21 Hij dan, opgestaan zijnde, heeft tot zich genomen het Kindeken en Zijn moeder, en is gekomen in het land Israels.
Akasimuka ndokutora mucheche namai vake akasvika kunyika yaIsraeri.
22 Maar als hij hoorde, dat Archelaus in Judea koning was, in de plaats van zijn vader Herodes, vreesde hij daarheen te gaan; maar door Goddelijke openbaring vermaand in den droom, is hij vertrokken in de delen van Galilea.

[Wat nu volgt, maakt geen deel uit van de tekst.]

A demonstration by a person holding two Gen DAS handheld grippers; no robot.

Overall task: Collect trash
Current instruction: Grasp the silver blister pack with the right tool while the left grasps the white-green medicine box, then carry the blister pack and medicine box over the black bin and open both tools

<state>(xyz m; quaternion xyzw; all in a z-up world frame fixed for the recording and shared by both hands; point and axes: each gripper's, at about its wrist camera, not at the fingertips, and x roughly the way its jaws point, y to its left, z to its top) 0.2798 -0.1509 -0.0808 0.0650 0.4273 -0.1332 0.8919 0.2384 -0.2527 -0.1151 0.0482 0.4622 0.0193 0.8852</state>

Asi wakati achinzwa kuti Arikerawo anotonga muJudhiya panzvimbo yababa vake Herodhe, akatya kuendako; asi wakati anyeverwa naMwari muchiroto, akabva akaenda kumativi eGarirea.
23 En daar gekomen zijnde, nam hij zijn woonplaats in de stad, genaamd Nazareth; opdat vervuld zou worden, wat door de profeten gezegd is, dat Hij Nazarener zal geheten worden.
Akasvika akagara muguta rinonzi Nazareta; kuti zvizadziswe zvakarehwa nevaporofita, kuti: Achanzi muNazareta.